Cruise pulls all self-driving cars from public roads after accident

SAN FRANCISCO: In a dent to automotive industry aspirations for a revolution in mobility, Cruise has suspended all its self-driving car journeys on public roads in response to an accident involving a pedestrian in San Francisco.

The company, which belongs to car giant General Motors, announced on Tuesday that the move was to regain trust while investigations are carried out. Previously, only the operation of cars without people at the wheel had been stopped.

In an accident that took place in early October, a Cruise driverless car dragged a woman several metres. The pedestrian was hit by another vehicle with a person at the wheel and thrown in front of the self-driving car.

According to the accident report, the robotaxi braked immediately — but the woman still fell under the vehicle.

The Cruise cars are programmed so that in some cases they automatically pull over to the side of the road after collisions so as not to obstruct traffic.

In this case, the software also decided to do this — even though the woman was still under the car. She was dragged around six metres and the car reached a speed of 11kph according to a report by the Californian traffic authority.
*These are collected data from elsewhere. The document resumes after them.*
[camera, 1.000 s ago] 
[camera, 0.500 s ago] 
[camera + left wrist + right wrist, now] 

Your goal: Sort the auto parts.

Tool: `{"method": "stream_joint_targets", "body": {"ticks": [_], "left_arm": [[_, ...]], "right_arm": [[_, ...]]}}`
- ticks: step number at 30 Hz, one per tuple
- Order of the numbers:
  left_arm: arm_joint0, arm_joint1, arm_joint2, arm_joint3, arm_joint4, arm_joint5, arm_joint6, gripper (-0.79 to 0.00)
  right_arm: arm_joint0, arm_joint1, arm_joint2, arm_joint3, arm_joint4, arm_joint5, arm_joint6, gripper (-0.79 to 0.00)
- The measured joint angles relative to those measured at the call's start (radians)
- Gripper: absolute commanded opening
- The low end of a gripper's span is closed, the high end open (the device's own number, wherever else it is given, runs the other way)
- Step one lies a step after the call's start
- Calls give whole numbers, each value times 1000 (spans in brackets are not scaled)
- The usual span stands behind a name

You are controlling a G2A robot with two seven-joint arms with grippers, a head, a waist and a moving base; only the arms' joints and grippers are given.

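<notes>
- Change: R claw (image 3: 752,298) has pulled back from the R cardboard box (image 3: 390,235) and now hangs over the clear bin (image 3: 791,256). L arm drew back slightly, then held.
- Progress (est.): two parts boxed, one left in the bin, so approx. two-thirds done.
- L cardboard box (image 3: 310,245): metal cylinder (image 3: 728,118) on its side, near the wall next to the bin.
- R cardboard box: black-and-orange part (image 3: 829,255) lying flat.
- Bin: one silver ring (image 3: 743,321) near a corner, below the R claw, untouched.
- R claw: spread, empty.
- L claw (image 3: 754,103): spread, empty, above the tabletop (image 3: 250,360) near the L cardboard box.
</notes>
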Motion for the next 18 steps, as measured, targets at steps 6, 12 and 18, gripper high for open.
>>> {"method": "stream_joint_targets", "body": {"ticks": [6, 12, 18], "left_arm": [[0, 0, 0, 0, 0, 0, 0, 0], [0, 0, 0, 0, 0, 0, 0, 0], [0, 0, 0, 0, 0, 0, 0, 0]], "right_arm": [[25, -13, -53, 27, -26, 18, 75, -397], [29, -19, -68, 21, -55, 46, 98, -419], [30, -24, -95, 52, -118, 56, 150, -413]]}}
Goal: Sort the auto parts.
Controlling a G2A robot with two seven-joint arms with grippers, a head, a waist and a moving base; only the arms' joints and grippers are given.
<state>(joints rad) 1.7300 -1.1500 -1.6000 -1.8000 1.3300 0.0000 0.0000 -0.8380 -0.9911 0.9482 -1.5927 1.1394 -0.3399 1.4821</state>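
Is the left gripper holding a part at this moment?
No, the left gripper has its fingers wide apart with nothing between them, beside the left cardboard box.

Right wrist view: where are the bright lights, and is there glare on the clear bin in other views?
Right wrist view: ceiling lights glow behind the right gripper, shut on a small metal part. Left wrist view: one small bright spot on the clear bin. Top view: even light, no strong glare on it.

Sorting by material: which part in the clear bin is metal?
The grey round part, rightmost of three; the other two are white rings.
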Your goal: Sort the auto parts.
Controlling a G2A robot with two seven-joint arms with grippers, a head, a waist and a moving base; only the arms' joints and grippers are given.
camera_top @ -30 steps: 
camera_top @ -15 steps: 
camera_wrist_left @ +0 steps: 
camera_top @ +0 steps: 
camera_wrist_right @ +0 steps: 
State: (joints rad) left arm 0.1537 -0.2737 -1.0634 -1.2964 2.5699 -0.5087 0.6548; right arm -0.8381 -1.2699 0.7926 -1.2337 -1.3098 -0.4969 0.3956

Cruise has since changed the software for its 950 vehicles to prevent the situation from happening again. Test drives for around 70 cars with people at the wheel have now also been suspended.

Last year, San Francisco became a unique test case for self-driving taxis. In addition to Cruise, Google's sister company Waymo also received permission from a Californian supervisory authority in the summer to expand its driverless transport services throughout the city.

The city council and numerous residents were against this. Among other problems, they argued that the vehicles often blocked traffic.

Although self-driving cars have been trialled as far back as 2015, analysts believe they are unlikely to be widely rolled out as autonomous taxis for general use before 2035.